'''
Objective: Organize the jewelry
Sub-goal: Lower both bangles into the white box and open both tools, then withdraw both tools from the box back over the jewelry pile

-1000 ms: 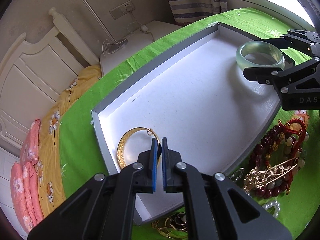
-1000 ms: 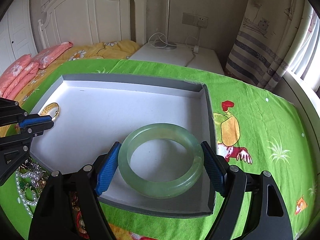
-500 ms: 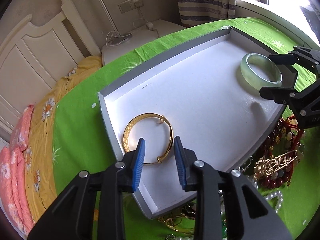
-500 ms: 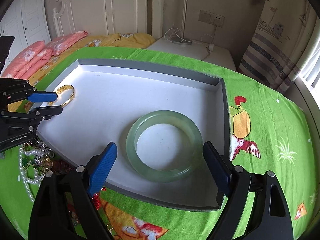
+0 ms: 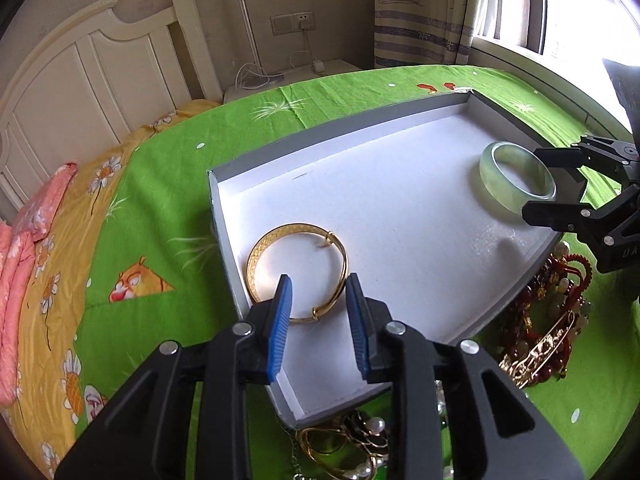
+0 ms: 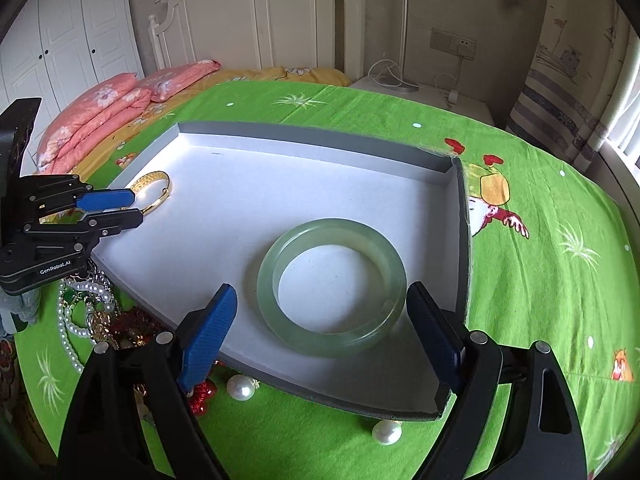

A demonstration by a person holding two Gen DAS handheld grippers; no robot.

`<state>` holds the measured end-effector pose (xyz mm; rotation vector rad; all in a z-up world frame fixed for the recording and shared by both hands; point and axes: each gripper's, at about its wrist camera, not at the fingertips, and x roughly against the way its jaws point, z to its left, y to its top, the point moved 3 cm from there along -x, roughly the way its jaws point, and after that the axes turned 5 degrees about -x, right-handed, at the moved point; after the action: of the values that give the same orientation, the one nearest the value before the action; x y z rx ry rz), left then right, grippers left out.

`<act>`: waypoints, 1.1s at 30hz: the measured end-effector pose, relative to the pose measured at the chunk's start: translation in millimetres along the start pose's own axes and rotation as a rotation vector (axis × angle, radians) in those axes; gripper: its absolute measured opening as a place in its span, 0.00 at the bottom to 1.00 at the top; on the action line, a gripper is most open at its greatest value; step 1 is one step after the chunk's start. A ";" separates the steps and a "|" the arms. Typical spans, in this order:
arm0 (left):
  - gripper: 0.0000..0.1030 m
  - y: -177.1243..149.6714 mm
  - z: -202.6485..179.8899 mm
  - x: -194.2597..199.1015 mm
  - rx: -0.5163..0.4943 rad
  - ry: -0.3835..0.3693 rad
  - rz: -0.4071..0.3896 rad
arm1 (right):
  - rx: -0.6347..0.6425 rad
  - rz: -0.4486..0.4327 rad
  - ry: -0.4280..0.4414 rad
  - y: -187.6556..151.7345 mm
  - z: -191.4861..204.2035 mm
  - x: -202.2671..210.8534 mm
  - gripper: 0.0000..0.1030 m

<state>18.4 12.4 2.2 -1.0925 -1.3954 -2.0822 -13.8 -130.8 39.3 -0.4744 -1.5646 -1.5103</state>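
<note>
Tray [image 5: 256, 152], shallow, grey-walled with a white floor, is lying on a green blanket [image 5: 168, 184] and taking up the middle of both views. Gold bangle [image 5: 297, 272] is lying flat on the tray floor at about 7 o'clock in the left wrist view, close to the tray's near-left wall. Left gripper [image 5: 319, 292] is hovering just above the bangle's near edge, blue pads partly apart with a clear gap, nothing clamped; the pads are not pressing the bangle. From the right wrist view the same left gripper [image 6: 120, 206] is sitting at 9 o'clock, its tips over the bangle [image 6: 154, 190].

Green bangle [image 6: 332, 288] is lying flat on the tray floor near the tray's right wall, dead centre in the right wrist view and at 3 o'clock in the left wrist view [image 5: 516, 184]. Right gripper [image 6: 320, 320] is standing wide apart, one pad on each side of the green bangle, gaps showing on both sides, holding nothing.

Jewelry pile [image 5: 548, 320] of red beads, gold chains and pearls is sitting on the blanket just outside the tray's near wall, at 4 o'clock in the left wrist view; more of it [image 6: 86, 312] is showing at 8 o'clock in the right wrist view. Two loose pearls [image 6: 240, 388] are lying on the blanket beside the tray's near wall. Whether the pile is touching the tray wall is hard to tell, partly hidden by the gripper.

Pink pillows [image 6: 120, 108] and a white headboard [image 6: 248, 20] are showing at 11 o'clock behind the blanket.
</note>
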 end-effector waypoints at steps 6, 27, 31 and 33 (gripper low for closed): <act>0.27 -21.4 -17.4 21.0 0.004 0.028 -0.059 | -0.046 -0.008 -0.039 -30.1 7.1 23.8 0.81; 0.45 -32.5 -26.7 48.5 -0.010 -0.002 -0.108 | -0.261 -0.251 0.018 -55.2 -6.3 98.0 0.82; 0.85 -37.7 -3.8 103.1 0.142 -0.045 -0.328 | -0.370 -0.413 0.020 -50.9 -61.3 158.5 0.87; 0.95 -46.5 14.6 129.2 0.251 -0.075 -0.409 | -0.423 -0.447 0.004 -58.9 -85.1 177.5 0.87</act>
<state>-87.3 56.5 79.3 -0.8427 -1.9936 -2.0639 -127.2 -274.2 133.1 -0.3658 -1.4037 -2.2042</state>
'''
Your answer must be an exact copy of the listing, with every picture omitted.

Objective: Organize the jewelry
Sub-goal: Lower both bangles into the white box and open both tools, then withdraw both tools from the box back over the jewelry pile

-1000 ms: 
-1000 ms: 
-500 ms: 
-500 ms: 
+0 ms: 
+0 ms: 

A demonstration by a person holding two Gen DAS handheld grippers; no robot.

`<state>` holds the measured end-effector pose (xyz mm; rotation vector rad; all in a z-up world frame fixed for the recording and shared by both hands; point and axes: each gripper's, at about its wrist camera, not at the fingertips, and x roughly against the way its jaws point, z to its left, y to its top, the point moved 3 cm from there along -x, roughly the way its jaws point, and after that the axes turned 5 degrees about -x, right-handed, at the moved point; after the action: of the values that give the same orientation, the one nearest the value before the action; x y z rx ry rz), left then right, grippers left out.

`<act>`: waypoints, 1.1s at 30hz: the measured end-effector pose, relative to the pose measured at the chunk's start: translation in millimetres along the start pose's own axes and rotation as a rotation vector (axis × angle, radians) in those axes; gripper: its absolute measured opening as a place in its span, 0.00 at the bottom to 1.00 at the top; on the action line, a gripper is most open at its greatest value; step 1 is one step after the chunk's start. A ";" separates the steps and a "|" the arms. Typical spans, in this order:
arm0 (left):
  - gripper: 0.0000..0.1030 m
  - y: -177.1243..149.6714 mm
  - z: -202.6485..179.8899 mm
  - x: -194.2597..199.1015 mm
  - rx: -0.5163..0.4943 rad
  - ry: -0.3835..0.3693 rad
  - rz: -0.4071..0.3896 rad
arm1 (right):
  - rx: -0.6347..0.6425 rad
  - rz: -0.4486..0.4327 rad
  - ry: -0.4280..0.4414 rad
  - y: -187.6556..151.7345 mm
  - z: -191.4861..204.2035 mm
  - x: -202.2671..210.8534 mm
  - gripper: 0.0000..0.1030 m

<state>18.4 12.4 2.2 -1.0925 -1.3954 -2.0822 -13.8 -130.8 39.3 -0.4744 -1.5646 -1.5103</state>
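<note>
Tray [image 5: 256, 152], shallow, grey-walled with a white floor, is lying on a green blanket [image 5: 168, 184] and taking up the middle of both views. Gold bangle [image 5: 297, 272] is lying flat on the tray floor at about 7 o'clock in the left wrist view, close to the tray's near-left wall. Left gripper [image 5: 319, 292] is hovering just above the bangle's near edge, blue pads partly apart with a clear gap, nothing clamped; the pads are not pressing the bangle. From the right wrist view the same left gripper [image 6: 120, 206] is sitting at 9 o'clock, its tips over the bangle [image 6: 154, 190].

Green bangle [image 6: 332, 288] is lying flat on the tray floor near the tray's right wall, dead centre in the right wrist view and at 3 o'clock in the left wrist view [image 5: 516, 184]. Right gripper [image 6: 320, 320] is standing wide apart, one pad on each side of the green bangle, gaps showing on both sides, holding nothing.

Jewelry pile [image 5: 548, 320] of red beads, gold chains and pearls is sitting on the blanket just outside the tray's near wall, at 4 o'clock in the left wrist view; more of it [image 6: 86, 312] is showing at 8 o'clock in the right wrist view. Two loose pearls [image 6: 240, 388] are lying on the blanket beside the tray's near wall. Whether the pile is touching the tray wall is hard to tell, partly hidden by the gripper.

Pink pillows [image 6: 120, 108] and a white headboard [image 6: 248, 20] are showing at 11 o'clock behind the blanket.
</note>
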 end-effector waypoints at steps 6, 27, 31 and 33 (gripper low for closed): <act>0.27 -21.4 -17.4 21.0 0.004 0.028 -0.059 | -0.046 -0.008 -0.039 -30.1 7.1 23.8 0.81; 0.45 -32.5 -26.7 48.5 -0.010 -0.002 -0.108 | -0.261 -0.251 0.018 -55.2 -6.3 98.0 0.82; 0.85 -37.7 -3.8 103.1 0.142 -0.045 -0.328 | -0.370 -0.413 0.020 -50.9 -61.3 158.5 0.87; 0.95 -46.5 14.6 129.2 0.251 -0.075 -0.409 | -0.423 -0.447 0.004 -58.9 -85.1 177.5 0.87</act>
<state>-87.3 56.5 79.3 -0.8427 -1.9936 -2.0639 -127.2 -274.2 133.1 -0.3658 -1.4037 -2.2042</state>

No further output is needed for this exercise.